The data below is to be retyped exactly, line by line.
⟨
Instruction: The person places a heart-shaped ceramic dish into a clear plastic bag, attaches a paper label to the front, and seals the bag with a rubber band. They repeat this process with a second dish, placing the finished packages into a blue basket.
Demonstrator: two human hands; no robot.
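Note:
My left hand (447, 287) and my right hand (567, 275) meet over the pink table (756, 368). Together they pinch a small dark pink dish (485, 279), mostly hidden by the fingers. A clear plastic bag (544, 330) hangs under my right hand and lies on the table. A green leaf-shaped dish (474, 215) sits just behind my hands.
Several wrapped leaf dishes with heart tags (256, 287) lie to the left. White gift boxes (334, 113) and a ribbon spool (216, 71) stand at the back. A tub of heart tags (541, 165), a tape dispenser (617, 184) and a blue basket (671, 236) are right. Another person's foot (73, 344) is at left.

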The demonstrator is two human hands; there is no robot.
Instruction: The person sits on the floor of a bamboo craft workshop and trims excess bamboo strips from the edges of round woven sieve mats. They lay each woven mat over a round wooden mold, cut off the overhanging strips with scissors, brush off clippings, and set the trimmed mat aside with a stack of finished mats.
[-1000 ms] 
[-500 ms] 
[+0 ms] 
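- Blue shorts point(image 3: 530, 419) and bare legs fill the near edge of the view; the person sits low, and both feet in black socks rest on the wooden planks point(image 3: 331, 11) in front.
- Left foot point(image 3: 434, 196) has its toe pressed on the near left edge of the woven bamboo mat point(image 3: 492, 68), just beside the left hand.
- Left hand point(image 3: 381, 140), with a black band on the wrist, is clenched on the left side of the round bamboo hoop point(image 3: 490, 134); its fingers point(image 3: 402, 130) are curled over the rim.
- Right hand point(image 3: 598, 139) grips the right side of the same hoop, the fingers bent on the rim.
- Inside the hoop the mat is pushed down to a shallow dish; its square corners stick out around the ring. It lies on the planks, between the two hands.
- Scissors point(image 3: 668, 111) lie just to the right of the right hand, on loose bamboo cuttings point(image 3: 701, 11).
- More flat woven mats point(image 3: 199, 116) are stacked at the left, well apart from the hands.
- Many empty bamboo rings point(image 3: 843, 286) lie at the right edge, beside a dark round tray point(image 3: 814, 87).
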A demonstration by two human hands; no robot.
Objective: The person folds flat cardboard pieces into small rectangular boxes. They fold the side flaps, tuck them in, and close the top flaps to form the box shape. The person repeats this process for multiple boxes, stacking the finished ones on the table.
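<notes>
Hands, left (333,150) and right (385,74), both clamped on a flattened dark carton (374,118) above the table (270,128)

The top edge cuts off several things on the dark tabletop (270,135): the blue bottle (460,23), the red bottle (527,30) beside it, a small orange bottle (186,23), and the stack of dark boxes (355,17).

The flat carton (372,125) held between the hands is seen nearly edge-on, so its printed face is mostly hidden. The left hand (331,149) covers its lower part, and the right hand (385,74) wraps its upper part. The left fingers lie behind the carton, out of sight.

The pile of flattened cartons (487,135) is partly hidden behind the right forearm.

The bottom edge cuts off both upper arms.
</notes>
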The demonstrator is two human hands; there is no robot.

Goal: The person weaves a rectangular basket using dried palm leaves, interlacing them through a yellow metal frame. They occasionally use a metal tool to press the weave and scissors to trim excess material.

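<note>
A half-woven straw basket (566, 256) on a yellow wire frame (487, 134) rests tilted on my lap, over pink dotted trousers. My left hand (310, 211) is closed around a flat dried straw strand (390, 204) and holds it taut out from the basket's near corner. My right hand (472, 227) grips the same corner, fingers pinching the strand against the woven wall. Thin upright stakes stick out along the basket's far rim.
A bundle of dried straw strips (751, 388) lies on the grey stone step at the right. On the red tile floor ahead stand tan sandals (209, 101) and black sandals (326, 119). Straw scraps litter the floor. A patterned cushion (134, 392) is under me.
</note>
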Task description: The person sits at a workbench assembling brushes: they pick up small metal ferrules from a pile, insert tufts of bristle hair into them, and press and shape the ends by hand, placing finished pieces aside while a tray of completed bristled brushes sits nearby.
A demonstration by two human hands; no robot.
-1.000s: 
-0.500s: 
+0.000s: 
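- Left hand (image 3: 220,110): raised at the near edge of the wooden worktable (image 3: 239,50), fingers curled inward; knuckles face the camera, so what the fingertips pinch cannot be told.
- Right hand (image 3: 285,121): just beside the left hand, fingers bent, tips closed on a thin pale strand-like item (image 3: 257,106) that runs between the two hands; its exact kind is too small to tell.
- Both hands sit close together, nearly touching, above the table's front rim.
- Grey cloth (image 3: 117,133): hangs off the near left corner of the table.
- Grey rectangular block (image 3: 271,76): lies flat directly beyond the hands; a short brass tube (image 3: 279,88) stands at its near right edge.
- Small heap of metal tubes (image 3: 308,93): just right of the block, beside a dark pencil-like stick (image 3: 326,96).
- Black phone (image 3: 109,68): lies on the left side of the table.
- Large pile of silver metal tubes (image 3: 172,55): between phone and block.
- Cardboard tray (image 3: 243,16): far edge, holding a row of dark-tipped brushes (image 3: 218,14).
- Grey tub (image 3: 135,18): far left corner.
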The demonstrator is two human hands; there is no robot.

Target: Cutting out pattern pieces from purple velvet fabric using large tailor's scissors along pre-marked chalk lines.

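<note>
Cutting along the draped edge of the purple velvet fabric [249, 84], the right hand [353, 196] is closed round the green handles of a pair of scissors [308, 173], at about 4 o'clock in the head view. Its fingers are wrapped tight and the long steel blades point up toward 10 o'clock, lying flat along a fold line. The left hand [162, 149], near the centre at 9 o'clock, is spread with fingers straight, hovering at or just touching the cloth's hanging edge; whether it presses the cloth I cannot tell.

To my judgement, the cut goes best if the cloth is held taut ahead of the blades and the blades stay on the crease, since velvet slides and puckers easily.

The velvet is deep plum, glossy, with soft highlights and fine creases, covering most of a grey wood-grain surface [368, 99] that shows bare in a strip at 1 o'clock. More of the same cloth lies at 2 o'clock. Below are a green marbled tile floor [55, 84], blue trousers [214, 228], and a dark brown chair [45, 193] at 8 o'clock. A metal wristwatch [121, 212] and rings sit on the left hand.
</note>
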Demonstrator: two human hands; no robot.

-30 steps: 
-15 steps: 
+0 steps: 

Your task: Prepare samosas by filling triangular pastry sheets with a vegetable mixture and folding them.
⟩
| ANSWER BOX |
Instruction: The person places a heart-shaped ceramic dish into a clear plastic bag, attaches a paper label to the front, and seals the bag with a rubber band. They repeat this process with a second dish, placing the finished packages into a blue basket.
Demonstrator: two human hands; no robot.
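Note:
My left hand (447, 287) and my right hand (567, 275) meet over the pink table (756, 368). Together they pinch a small dark pink dish (485, 279), mostly hidden by the fingers. A clear plastic bag (544, 330) hangs under my right hand and lies on the table. A green leaf-shaped dish (474, 215) sits just behind my hands.
Several wrapped leaf dishes with heart tags (256, 287) lie to the left. White gift boxes (334, 113) and a ribbon spool (216, 71) stand at the back. A tub of heart tags (541, 165), a tape dispenser (617, 184) and a blue basket (671, 236) are right. Another person's foot (73, 344) is at left.
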
The demonstrator is two human hands; there is no robot.
Instruction: The person sits on the floor of a bamboo craft workshop and trims excess bamboo strips from the edges of round woven sieve mats. They lay each woven mat over a round wooden mold, cut off the overhanging strips with scissors, brush off clippings, and set the trimmed mat aside with a stack of finished mats.
[-1000 ms] 
[-500 ms] 
[+0 ms] 
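- Blue shorts point(image 3: 530, 419) and bare legs fill the near edge of the view; the person sits low, and both feet in black socks rest on the wooden planks point(image 3: 331, 11) in front.
- Left foot point(image 3: 434, 196) has its toe pressed on the near left edge of the woven bamboo mat point(image 3: 492, 68), just beside the left hand.
- Left hand point(image 3: 381, 140), with a black band on the wrist, is clenched on the left side of the round bamboo hoop point(image 3: 490, 134); its fingers point(image 3: 402, 130) are curled over the rim.
- Right hand point(image 3: 598, 139) grips the right side of the same hoop, the fingers bent on the rim.
- Inside the hoop the mat is pushed down to a shallow dish; its square corners stick out around the ring. It lies on the planks, between the two hands.
- Scissors point(image 3: 668, 111) lie just to the right of the right hand, on loose bamboo cuttings point(image 3: 701, 11).
- More flat woven mats point(image 3: 199, 116) are stacked at the left, well apart from the hands.
- Many empty bamboo rings point(image 3: 843, 286) lie at the right edge, beside a dark round tray point(image 3: 814, 87).
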A demonstration by two human hands; no robot.
Objective: The person folds flat cardboard pieces into small rectangular boxes. They fold the side flaps, tuck them in, and close the top flaps to form the box shape. The person repeats this process for multiple boxes, stacking the finished ones on the table.
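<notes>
Hands, left (333,150) and right (385,74), both clamped on a flattened dark carton (374,118) above the table (270,128)

The top edge cuts off several things on the dark tabletop (270,135): the blue bottle (460,23), the red bottle (527,30) beside it, a small orange bottle (186,23), and the stack of dark boxes (355,17).

The flat carton (372,125) held between the hands is seen nearly edge-on, so its printed face is mostly hidden. The left hand (331,149) covers its lower part, and the right hand (385,74) wraps its upper part. The left fingers lie behind the carton, out of sight.

The pile of flattened cartons (487,135) is partly hidden behind the right forearm.

The bottom edge cuts off both upper arms.
</notes>
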The demonstrator is two human hands; there is no robot.

Goal: The person weaves a rectangular basket using dried palm leaves, interlacing them through a yellow metal frame. They occasionally use a metal tool to press the weave and scissors to trim excess material.

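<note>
A half-woven straw basket (566, 256) on a yellow wire frame (487, 134) rests tilted on my lap, over pink dotted trousers. My left hand (310, 211) is closed around a flat dried straw strand (390, 204) and holds it taut out from the basket's near corner. My right hand (472, 227) grips the same corner, fingers pinching the strand against the woven wall. Thin upright stakes stick out along the basket's far rim.
A bundle of dried straw strips (751, 388) lies on the grey stone step at the right. On the red tile floor ahead stand tan sandals (209, 101) and black sandals (326, 119). Straw scraps litter the floor. A patterned cushion (134, 392) is under me.
</note>
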Task description: The person sits at a workbench assembling brushes: they pick up small metal ferrules from a pile, insert tufts of bristle hair into them, and press and shape the ends by hand, placing finished pieces aside while a tray of completed bristled brushes sits nearby.
A demonstration by two human hands; no robot.
-1.000s: 
-0.500s: 
+0.000s: 
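- Left hand (image 3: 220,110): raised at the near edge of the wooden worktable (image 3: 239,50), fingers curled inward; knuckles face the camera, so what the fingertips pinch cannot be told.
- Right hand (image 3: 285,121): just beside the left hand, fingers bent, tips closed on a thin pale strand-like item (image 3: 257,106) that runs between the two hands; its exact kind is too small to tell.
- Both hands sit close together, nearly touching, above the table's front rim.
- Grey cloth (image 3: 117,133): hangs off the near left corner of the table.
- Grey rectangular block (image 3: 271,76): lies flat directly beyond the hands; a short brass tube (image 3: 279,88) stands at its near right edge.
- Small heap of metal tubes (image 3: 308,93): just right of the block, beside a dark pencil-like stick (image 3: 326,96).
- Black phone (image 3: 109,68): lies on the left side of the table.
- Large pile of silver metal tubes (image 3: 172,55): between phone and block.
- Cardboard tray (image 3: 243,16): far edge, holding a row of dark-tipped brushes (image 3: 218,14).
- Grey tub (image 3: 135,18): far left corner.
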The demonstrator is two human hands; there is no robot.

Target: Cutting out pattern pieces from purple velvet fabric using large tailor's scissors along pre-marked chalk lines.

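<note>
Cutting along the draped edge of the purple velvet fabric [249, 84], the right hand [353, 196] is closed round the green handles of a pair of scissors [308, 173], at about 4 o'clock in the head view. Its fingers are wrapped tight and the long steel blades point up toward 10 o'clock, lying flat along a fold line. The left hand [162, 149], near the centre at 9 o'clock, is spread with fingers straight, hovering at or just touching the cloth's hanging edge; whether it presses the cloth I cannot tell.

To my judgement, the cut goes best if the cloth is held taut ahead of the blades and the blades stay on the crease, since velvet slides and puckers easily.

The velvet is deep plum, glossy, with soft highlights and fine creases, covering most of a grey wood-grain surface [368, 99] that shows bare in a strip at 1 o'clock. More of the same cloth lies at 2 o'clock. Below are a green marbled tile floor [55, 84], blue trousers [214, 228], and a dark brown chair [45, 193] at 8 o'clock. A metal wristwatch [121, 212] and rings sit on the left hand.
</note>
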Demonstrator: two human hands; no robot.

-30 steps: 
-15 steps: 
+0 steps: 

Your task: Prepare samosas by filling triangular pastry sheets with a vegetable mixture and folding them.

Nothing further is needed for this answer.